戴维·洛奇:赖床的男人(2)
然而,在床上躺着是如此温暖舒适。就算是那些有豪华家具、燃烧煤气的中央供暖系统和完全隔音的双层玻璃的理想居室,也不能让他在此刻感到比这张床来得更温暖舒适。
他的妻子拨了拨饭厅壁炉里的火,发出了格格声。这枯燥乏味的金属碰撞声,经由水管传到屋子里的每个角落。
这意味着早餐已经备好。正对着他的房间,他的两个孩子保罗与玛格丽特正在寒冷阴郁的屋子里快活地玩耍着,全然不顾周遭环境的窘迫不适。他们吵吵嚷嚷,嬉闹着来到楼梯口,又重重地从楼梯上蹦跳着下了楼。残破的楼梯扶手吓人地吱嘎作响。

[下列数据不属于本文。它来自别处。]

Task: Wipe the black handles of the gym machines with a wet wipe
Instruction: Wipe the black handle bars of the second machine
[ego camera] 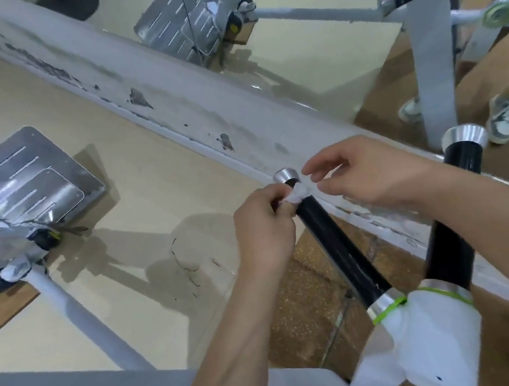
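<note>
Two black handles rise from a white machine arm (429, 331) at lower right, each with a silver end cap. My left hand (263, 227) holds a small bunched white wet wipe (296, 194) against the upper end of the left black handle (335, 243), just below its silver cap (286, 176). Beside the cap my right hand (365, 174) hovers with relaxed, slightly curled fingers and grips nothing. The right black handle (451, 250) runs partly behind my right forearm; its cap (463, 135) shows above.
A wall mirror with a scuffed white lower frame (202, 108) runs diagonally behind the handles and reflects my hands, the machine and shoes. A metal foot plate (17, 187) and a white tube (85, 324) stand on the floor at left.
</note>
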The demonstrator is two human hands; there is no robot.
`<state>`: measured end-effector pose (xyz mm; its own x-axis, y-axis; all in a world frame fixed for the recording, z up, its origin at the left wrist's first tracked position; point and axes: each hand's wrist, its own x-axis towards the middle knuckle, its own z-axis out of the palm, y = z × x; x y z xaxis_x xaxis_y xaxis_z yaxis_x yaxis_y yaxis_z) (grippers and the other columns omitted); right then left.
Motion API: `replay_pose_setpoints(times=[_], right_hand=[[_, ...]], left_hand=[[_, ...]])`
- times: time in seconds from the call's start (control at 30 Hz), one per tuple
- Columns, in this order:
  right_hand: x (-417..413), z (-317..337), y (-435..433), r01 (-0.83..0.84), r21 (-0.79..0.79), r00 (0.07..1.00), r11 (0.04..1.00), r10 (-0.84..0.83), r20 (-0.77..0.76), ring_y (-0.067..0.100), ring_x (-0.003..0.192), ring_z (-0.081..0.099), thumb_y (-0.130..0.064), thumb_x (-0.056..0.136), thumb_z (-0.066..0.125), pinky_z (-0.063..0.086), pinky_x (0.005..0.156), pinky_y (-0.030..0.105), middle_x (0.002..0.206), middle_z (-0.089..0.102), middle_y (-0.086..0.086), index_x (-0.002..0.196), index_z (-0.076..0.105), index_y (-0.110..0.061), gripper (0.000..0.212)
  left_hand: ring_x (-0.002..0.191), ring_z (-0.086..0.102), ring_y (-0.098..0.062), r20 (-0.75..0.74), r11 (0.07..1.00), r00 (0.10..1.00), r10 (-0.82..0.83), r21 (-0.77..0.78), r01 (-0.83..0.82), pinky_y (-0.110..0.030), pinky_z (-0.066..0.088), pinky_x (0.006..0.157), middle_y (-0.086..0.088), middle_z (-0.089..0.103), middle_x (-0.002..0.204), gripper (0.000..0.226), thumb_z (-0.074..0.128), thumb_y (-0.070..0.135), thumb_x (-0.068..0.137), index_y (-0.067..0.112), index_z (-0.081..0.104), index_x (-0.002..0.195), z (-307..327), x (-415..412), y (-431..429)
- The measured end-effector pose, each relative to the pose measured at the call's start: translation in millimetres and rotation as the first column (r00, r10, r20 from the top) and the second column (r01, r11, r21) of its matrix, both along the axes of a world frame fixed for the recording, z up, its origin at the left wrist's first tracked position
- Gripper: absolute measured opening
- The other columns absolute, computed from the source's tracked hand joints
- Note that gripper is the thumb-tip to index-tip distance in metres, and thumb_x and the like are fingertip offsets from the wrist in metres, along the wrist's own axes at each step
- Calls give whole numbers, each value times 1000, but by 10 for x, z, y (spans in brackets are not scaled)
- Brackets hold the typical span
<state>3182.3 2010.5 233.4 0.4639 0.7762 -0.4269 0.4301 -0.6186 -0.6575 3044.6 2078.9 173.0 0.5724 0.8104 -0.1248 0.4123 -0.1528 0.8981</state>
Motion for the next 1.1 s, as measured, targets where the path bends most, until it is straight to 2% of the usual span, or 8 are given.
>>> replay_pose_setpoints(times=[0.1,0.2,0.3,0.5,0.63,0.77,0.93,1.1], right_hand=[[-42,-38,102,-99,-68,995,993,100,8,15,86,66,-24,84,68,49,71,25,112,62,-9,114,63,-35,32],[-78,-26,205,-206,-182,971,961,223,79,12,92,61,-39,75,75,42,84,26,117,57,-9,128,54,-39,57],[-92,-18,273,-231,-227,962,946,257,90,11,93,61,-33,71,80,44,94,30,117,63,-8,126,60,-30,58],[-116,18,266,-189,-209,979,960,200,32,4,87,65,-18,75,79,47,94,31,108,66,-10,116,65,-35,46],[-92,29,223,-156,-180,987,971,159,3,6,94,63,-10,78,75,47,98,37,111,66,-11,120,63,-36,50],[-111,3,128,-112,-113,993,987,107,-50,2,107,60,-8,77,74,43,103,36,114,67,-17,110,68,-35,42],[-110,-35,36,-61,-61,994,996,55,-96,5,104,64,-5,75,75,45,102,37,113,67,-15,104,69,-35,42],[-95,-14,0,-45,-48,996,998,41,-76,5,100,66,-13,74,77,47,98,38,104,71,-12,104,70,-34,37]], left_hand=[[72,61,-16,59,984,989,137,-122,-129,-35,53,71,5,66,72,16,64,13,85,24,63,74,-143,-8,126],[74,62,-16,86,957,975,204,-229,-179,-42,55,75,5,66,76,10,66,13,82,22,65,78,-249,27,120],[71,61,-14,166,929,952,256,-313,-196,-42,56,76,3,66,77,5,71,19,80,22,69,84,-286,3,63],[77,67,-15,151,902,962,226,-405,-148,-35,55,75,2,71,78,9,76,39,74,34,73,80,-242,-57,109],[62,60,-18,142,833,928,346,-501,-233,-38,55,70,-3,65,68,15,75,13,78,25,68,70,-306,11,122],[66,65,-16,215,693,857,469,-691,-206,-32,58,73,-7,69,75,22,64,-5,84,17,66,83,-367,-12,-53],[83,66,-23,275,654,830,485,-744,-135,-23,56,65,-18,65,92,23,65,-10,81,13,67,83,-402,-98,-268],[79,67,-19,283,520,725,628,-846,-120,-28,58,76,-12,67,90,17,61,-8,84,8,67,88,-340,-23,-205]])
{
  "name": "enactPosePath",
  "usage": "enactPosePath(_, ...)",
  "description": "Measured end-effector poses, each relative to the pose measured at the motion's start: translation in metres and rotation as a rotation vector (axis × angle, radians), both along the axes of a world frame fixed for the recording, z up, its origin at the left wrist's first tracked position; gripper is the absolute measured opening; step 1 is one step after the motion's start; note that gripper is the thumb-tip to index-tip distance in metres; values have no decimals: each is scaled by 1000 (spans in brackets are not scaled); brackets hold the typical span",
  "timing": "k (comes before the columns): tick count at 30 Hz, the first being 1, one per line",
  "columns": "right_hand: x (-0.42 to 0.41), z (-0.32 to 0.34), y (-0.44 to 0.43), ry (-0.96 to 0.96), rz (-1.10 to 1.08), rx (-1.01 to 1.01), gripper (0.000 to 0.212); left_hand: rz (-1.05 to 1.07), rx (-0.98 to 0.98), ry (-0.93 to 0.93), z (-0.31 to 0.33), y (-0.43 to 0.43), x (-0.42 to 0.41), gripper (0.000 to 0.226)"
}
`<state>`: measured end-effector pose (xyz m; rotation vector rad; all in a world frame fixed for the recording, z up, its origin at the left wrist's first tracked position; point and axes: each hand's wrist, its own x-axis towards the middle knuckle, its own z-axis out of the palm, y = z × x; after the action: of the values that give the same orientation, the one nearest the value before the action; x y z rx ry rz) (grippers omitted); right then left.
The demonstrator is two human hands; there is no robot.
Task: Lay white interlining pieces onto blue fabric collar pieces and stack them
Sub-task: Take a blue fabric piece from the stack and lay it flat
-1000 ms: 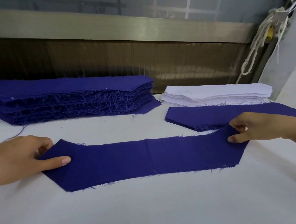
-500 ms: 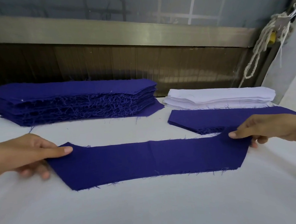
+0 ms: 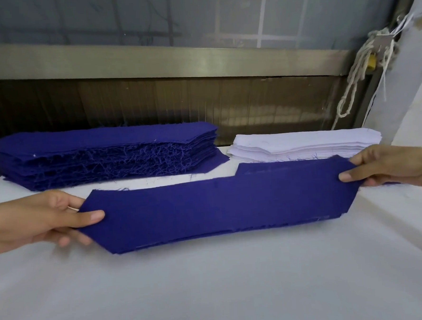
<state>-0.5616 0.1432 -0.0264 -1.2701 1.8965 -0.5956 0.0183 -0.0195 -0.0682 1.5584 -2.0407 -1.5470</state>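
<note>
White-covered table [image 3: 212, 283] across the whole foreground, backed by a dull metal rail [image 3: 174, 60] above a dark ribbed panel [image 3: 152, 106]. Knotted off-white rope [image 3: 359, 59] hanging at the far right corner. At the back left of the table, a tall stack of blue collar pieces [image 3: 106, 154], frayed threads bristling along its near edge. Just to its right, close but apart, a lower stack of white interlining pieces [image 3: 303, 144]. In front of both, across the middle of the view, one blue collar piece [image 3: 220, 208] stretched lengthwise between two hands, raised at both ends and sagging slightly in the middle. Left hand [image 3: 35, 220] pinching the pointed left end, thumb flat on top, remaining fingers curled underneath. Right hand [image 3: 390, 166] pinching the right end the same way, thumb tip on the upper face, fingers tucked below and behind the cloth. Cannot tell whether the near edge of the held piece touches the table. Behind its right half, in front of the white stack, a further band of blue [image 3: 279, 166] of the same colour, its border with the held piece hard to trace.
</note>
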Motion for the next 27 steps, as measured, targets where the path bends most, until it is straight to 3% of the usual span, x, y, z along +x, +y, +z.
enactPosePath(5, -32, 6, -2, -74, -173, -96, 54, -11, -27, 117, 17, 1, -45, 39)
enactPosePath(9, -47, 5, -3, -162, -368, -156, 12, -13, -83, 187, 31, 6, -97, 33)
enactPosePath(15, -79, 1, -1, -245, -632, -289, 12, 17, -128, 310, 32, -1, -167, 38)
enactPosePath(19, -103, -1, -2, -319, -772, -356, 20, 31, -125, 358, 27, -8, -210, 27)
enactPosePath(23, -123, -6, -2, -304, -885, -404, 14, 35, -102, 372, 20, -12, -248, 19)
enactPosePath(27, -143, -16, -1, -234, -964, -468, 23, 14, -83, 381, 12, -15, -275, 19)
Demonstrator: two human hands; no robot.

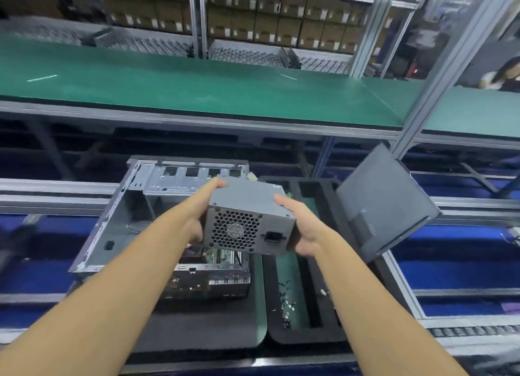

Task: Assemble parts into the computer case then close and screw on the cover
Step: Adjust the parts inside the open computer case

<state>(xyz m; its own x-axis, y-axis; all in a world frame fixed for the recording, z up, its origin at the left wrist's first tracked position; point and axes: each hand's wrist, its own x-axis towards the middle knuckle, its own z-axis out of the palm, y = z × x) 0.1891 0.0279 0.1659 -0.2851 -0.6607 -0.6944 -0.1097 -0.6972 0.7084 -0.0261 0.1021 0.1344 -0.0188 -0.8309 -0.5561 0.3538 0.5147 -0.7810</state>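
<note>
A grey power supply point(247, 207), with a honeycomb fan grille and a power socket facing me, is held in the air above the open computer case point(118, 223). My left hand point(197, 223) grips its left side, and my right hand point(304, 229) grips its right side with the thumb on top. The case lies open on a dark mat; its drive cage is at the back and its rear ports face me. The dark cover panel point(385, 204) leans tilted to the right of the case.
A black foam tray point(284, 330) to the right of the case holds several small screws point(287, 308). A green-topped shelf point(197, 86) runs across above the bench. An aluminium post point(439, 74) rises at the right. Cardboard boxes fill racks behind.
</note>
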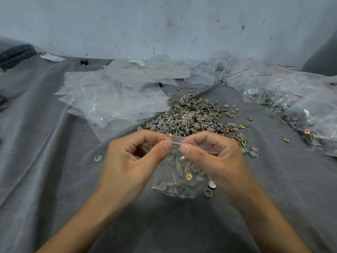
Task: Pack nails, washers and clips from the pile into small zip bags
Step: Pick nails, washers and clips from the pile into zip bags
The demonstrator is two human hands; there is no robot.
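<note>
Held zip bag [179, 178], frame centre, part-filled: grey washers, a few nails and one brass clip [188, 177] that I can see. The contents sit in the lower half. The top seal strip with its red line runs between both hands.

Pile [193, 115] at 12 o'clock from the held bag, just past the knuckles: washers, nails and brass clips, all mixed. Strays trail off toward 3 o'clock. One lone washer [98, 158] is at 9 o'clock of the left hand, and two loose caps [207, 192] are at 4 o'clock of the bag.

Empty bags [109, 99] at 10–11 o'clock, flat and overlapping, with red seal lines. Filled bags [300, 110] at 2–3 o'clock hold the same mixed hardware; the outermost is cut by the frame edge. There is more crumpled plastic along the wall [164, 24] at 12.

Left hand [131, 161]: fingers curled, thumb and forefinger pinching the seal strip. Right hand [217, 161]: same pinch, just beside it, thumbs nearly touching. Both are clamped on the bag and hold nothing else.

Can't tell:
- Whether the seal is closed, since the strip is blurred and under the fingers.
- Whether the bag bottom rests on the grey cloth [54, 170] or hangs just off it.
- What the dark object [16, 53] at far 10 o'clock is. It is cut off.
- What the small black item [83, 62] by the wall at 11 is. It is too small to make out.
</note>
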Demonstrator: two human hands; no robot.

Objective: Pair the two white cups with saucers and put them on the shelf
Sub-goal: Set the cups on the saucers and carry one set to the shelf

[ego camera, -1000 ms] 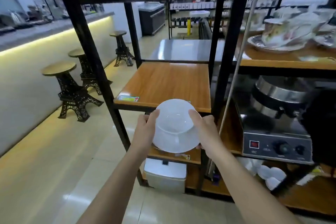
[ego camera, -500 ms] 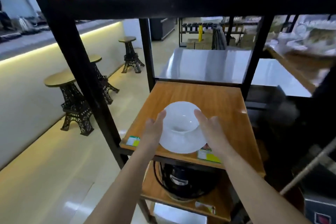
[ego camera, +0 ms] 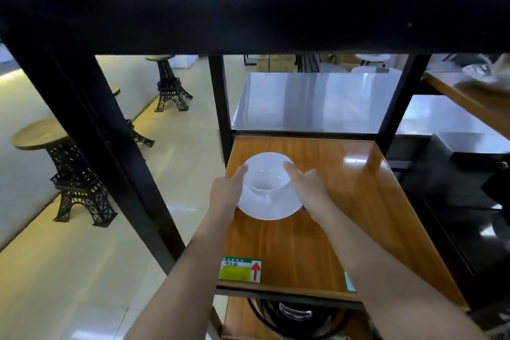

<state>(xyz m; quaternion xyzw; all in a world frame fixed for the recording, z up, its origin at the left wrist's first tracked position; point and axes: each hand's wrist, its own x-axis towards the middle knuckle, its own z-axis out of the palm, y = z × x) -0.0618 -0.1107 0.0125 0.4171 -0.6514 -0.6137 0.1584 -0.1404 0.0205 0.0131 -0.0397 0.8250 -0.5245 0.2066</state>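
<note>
Holding a white cup [ego camera: 266, 178] on its saucer [ego camera: 269, 208], you have both over the wooden shelf [ego camera: 345, 182], toward its back left; whether the saucer already rests on the wood I cannot tell. Your left hand [ego camera: 226, 196] and right hand [ego camera: 309, 190] clasp the set from either side, thumbs near the cup's rim. The glazed ware looks light, stiff, slick and breakable, and the cup probably sits loose on the saucer, so carry by the saucer's edge and keep it level. The cup looks empty. The shelf bears nothing else but a label [ego camera: 240, 270] at its front edge.
</note>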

饭厅的门开了,接着又狠狠地被关上。厨房里传来炊具和餐具发出的模糊的碰撞声。他用被褥把头包裹得更紧实了,遮捂着耳朵,只留出鼻子和嘴呼吸。他不想听到这些声响,这是来自严酷世界的严厉提醒。

他想着马上就要起床,还要去应付洗漱、刮胡子、穿衣吃饭这一堆恼人的琐事,然而摆在他面前的又没有什么能让他提起兴趣:从他家穿过街道走到公交车站,长长的街道两侧的房屋与他家别无二致;排着长队等候公交车,慢摇慢晃的公交车穿行在烟雾弥漫的城市街道上;还要枯坐在狭小逼仄的办公室熬上八小时,而这个办公室就像他自己的家一样,到处是残破不堪的东西,大多年久失修,办公用品出现缺口,还带着划痕,积满灰尘,早已不能正常使用了。这些日常的细小琐事就如他的房子内部一样,再清楚不过地表明:这就是你的处境,你可以非常努力,但要想明显改变它,那是不可能的;如果你能避免它恶化得过快,就已经算走运了。
为了准备起床,他试着打起精神提醒自己,与其他许多人相比,他已足够幸运。他逼迫自己的思绪沉溺于那些身体抱恙的人,那些油尽灯枯的人,那些处于穷困之中的人,那些精神痛苦的人。然而,想象人类悲苦的景象只能证实他无力改变这种了无生趣的生活。即便别人能够忍辱负重、乐知天命,但也无法给予他鼓励。如果当下的不满怨愤已让他失去生活的乐趣,儆效他们又能给他带来何种希望呢?如果眼前这沉闷的生活只是一层脆弱的表壳,覆在他随时可能堕入的更加不堪的深渊上,这又算是什么慰藉呢?事实上,他不再对生活充满爱意。这种想法带来的震颤穿透了他全身。我不再热爱生活。生活不再能给予我快乐。除了这个:躺在床上。而这种快乐转眼就会消逝不见,因为我明白我得起床。然而我为什么不可以就这样赖在床上不起来呢?因为你得起床。你有工作。你需要养家糊口。